## EXERCISE DESCRIPTION
In the entries that follow, the first line to write out is the one containing "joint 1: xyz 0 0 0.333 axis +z", and the last is the one containing "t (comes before". Reproduce that stretch exactly, with nothing before or after it.
====== DATA SECTION
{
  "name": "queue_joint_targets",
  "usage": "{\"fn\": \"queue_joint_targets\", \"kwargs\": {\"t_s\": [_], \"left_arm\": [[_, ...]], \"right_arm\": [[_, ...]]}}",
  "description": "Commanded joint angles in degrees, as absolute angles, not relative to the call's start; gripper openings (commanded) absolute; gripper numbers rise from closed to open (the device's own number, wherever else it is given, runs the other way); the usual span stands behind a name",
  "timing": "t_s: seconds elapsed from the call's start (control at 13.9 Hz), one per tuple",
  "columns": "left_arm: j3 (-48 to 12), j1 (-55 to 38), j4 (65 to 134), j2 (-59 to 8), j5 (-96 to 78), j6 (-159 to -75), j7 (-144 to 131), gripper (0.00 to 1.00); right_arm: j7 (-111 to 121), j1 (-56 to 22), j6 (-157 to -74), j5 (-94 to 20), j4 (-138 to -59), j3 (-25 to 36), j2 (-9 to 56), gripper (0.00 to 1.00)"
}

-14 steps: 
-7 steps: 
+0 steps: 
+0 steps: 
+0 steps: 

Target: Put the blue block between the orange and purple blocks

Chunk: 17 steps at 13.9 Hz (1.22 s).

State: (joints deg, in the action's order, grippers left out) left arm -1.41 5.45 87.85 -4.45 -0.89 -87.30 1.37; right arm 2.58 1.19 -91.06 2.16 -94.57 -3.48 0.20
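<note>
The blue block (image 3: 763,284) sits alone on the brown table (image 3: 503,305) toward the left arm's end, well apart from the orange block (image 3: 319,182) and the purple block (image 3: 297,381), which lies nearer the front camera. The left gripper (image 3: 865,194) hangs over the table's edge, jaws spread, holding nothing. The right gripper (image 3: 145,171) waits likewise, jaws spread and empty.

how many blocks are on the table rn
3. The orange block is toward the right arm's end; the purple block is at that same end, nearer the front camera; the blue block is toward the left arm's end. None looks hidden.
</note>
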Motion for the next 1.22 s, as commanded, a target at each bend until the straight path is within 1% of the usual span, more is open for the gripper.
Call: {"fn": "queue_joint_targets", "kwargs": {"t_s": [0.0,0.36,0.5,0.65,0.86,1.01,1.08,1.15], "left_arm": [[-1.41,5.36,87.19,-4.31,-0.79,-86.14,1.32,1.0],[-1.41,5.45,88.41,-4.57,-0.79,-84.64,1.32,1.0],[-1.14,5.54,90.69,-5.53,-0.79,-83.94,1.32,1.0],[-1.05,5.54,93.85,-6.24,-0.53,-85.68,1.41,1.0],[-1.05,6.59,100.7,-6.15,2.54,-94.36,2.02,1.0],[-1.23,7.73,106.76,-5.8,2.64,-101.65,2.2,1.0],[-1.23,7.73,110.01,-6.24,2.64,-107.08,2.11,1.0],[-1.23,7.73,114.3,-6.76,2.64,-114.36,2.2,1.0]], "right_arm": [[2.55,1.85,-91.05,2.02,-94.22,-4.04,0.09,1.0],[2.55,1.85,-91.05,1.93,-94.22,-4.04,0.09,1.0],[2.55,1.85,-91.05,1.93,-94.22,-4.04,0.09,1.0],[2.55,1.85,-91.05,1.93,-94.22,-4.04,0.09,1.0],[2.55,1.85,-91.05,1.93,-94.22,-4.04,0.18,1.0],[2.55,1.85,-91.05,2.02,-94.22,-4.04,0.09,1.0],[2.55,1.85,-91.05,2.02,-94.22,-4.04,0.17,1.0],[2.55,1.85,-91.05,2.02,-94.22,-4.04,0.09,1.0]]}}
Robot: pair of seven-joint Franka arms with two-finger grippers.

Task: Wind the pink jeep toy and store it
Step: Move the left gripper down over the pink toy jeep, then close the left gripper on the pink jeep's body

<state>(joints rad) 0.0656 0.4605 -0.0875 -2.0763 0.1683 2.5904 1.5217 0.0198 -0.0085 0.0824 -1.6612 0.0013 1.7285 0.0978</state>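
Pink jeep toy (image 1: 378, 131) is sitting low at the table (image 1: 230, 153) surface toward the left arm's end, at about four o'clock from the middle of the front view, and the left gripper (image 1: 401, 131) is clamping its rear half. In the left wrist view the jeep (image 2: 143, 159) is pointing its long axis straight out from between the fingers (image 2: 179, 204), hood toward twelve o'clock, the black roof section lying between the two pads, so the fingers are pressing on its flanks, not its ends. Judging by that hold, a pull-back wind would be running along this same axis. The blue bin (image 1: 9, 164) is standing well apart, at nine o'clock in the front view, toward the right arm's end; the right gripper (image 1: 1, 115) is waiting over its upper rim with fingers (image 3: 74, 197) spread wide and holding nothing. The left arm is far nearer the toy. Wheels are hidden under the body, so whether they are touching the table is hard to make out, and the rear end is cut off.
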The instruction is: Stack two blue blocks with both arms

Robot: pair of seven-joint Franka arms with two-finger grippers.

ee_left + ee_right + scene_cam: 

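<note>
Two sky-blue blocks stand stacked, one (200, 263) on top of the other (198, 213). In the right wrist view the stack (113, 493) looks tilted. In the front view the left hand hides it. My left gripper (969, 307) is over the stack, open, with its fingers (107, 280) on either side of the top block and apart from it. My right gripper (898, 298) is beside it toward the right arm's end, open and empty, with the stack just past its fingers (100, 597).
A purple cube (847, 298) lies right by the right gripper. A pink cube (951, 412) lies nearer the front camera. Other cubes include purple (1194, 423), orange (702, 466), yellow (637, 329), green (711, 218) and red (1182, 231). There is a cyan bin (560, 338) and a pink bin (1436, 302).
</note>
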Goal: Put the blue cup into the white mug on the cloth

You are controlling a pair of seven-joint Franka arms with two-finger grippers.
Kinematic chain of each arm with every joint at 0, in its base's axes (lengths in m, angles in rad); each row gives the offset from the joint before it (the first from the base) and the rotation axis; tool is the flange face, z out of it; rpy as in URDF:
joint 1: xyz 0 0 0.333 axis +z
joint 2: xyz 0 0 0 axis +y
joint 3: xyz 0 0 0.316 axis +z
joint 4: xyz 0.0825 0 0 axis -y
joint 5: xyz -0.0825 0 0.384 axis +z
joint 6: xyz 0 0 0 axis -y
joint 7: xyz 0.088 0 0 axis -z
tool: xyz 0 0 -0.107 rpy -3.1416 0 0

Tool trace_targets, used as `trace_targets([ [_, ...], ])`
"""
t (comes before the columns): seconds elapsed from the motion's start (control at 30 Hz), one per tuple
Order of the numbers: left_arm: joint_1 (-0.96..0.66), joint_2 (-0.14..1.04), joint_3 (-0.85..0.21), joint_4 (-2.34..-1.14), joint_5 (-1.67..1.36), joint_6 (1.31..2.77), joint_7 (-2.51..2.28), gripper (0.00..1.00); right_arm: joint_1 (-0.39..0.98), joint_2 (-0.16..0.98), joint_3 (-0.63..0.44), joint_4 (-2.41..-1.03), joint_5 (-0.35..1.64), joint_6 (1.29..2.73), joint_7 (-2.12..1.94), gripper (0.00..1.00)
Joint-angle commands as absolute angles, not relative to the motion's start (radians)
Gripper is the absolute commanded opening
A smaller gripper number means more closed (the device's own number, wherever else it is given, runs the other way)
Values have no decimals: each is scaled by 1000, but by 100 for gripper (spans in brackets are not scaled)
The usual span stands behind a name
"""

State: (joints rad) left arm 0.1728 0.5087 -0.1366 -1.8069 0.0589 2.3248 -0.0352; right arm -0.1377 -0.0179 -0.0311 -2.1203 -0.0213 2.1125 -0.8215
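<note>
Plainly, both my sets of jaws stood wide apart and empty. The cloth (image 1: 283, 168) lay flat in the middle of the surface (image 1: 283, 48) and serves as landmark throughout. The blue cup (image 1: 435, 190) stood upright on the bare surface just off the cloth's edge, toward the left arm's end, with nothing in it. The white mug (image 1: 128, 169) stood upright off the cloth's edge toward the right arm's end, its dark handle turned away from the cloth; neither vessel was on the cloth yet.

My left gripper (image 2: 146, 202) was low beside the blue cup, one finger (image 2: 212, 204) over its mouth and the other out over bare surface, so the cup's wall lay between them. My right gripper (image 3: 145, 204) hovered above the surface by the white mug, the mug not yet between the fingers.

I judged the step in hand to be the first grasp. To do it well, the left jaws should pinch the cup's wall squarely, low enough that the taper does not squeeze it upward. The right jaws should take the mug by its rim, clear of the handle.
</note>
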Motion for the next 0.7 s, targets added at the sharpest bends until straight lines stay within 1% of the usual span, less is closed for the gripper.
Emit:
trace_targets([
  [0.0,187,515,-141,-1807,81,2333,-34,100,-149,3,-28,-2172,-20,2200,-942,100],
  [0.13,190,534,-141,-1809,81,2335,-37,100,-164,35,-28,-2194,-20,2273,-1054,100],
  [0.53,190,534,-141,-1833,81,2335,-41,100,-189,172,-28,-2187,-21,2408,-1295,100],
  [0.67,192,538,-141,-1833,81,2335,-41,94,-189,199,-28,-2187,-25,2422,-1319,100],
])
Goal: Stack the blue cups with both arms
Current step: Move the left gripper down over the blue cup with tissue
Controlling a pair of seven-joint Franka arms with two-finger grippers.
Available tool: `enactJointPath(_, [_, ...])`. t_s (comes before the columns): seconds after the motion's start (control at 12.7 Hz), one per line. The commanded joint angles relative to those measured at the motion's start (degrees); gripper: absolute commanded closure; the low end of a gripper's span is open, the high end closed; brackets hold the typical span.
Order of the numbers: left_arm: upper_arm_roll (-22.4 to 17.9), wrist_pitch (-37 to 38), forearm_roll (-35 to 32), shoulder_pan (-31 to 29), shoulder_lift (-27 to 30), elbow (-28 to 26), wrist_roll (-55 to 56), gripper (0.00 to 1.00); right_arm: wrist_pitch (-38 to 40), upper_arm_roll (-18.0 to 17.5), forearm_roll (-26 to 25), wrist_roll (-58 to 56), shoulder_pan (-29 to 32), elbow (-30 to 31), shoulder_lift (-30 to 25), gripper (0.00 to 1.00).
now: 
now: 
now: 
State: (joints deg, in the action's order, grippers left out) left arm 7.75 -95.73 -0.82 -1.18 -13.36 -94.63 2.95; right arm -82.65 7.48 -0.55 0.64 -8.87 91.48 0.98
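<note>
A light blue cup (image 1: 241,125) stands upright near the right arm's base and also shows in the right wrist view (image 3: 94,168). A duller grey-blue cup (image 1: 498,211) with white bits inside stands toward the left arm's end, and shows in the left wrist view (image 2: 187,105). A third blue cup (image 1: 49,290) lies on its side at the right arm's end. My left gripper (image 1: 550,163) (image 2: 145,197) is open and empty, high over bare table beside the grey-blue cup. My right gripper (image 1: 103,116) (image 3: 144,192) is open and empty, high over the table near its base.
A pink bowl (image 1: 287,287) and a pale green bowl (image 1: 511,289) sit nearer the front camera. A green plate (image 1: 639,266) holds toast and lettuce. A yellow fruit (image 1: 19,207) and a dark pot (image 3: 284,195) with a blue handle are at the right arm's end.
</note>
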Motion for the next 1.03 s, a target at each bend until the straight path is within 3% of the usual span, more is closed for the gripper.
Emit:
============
## RESULT FOR THIS TASK
joint 1: xyz 0 0 0.333 axis +z
joint 2: xyz 0 0 0 axis +y
joint 3: xyz 0 0 0.316 axis +z
joint 4: xyz 0.0825 0 0 axis -y
joint 5: xyz -0.0825 0 0.384 axis +z
joint 6: xyz 0 0 0 axis -y
joint 7: xyz 0.088 0 0 axis -z
tool: xyz 0 0 -0.107 rpy -3.1416 0 0

Tool trace_targets, used as `trace_targets([ [_, ...], ])`
"""
t (comes before the columns): seconds elapsed from the motion's start (control at 30 Hz), one per tuple

The exercise is done, with nothing left to add.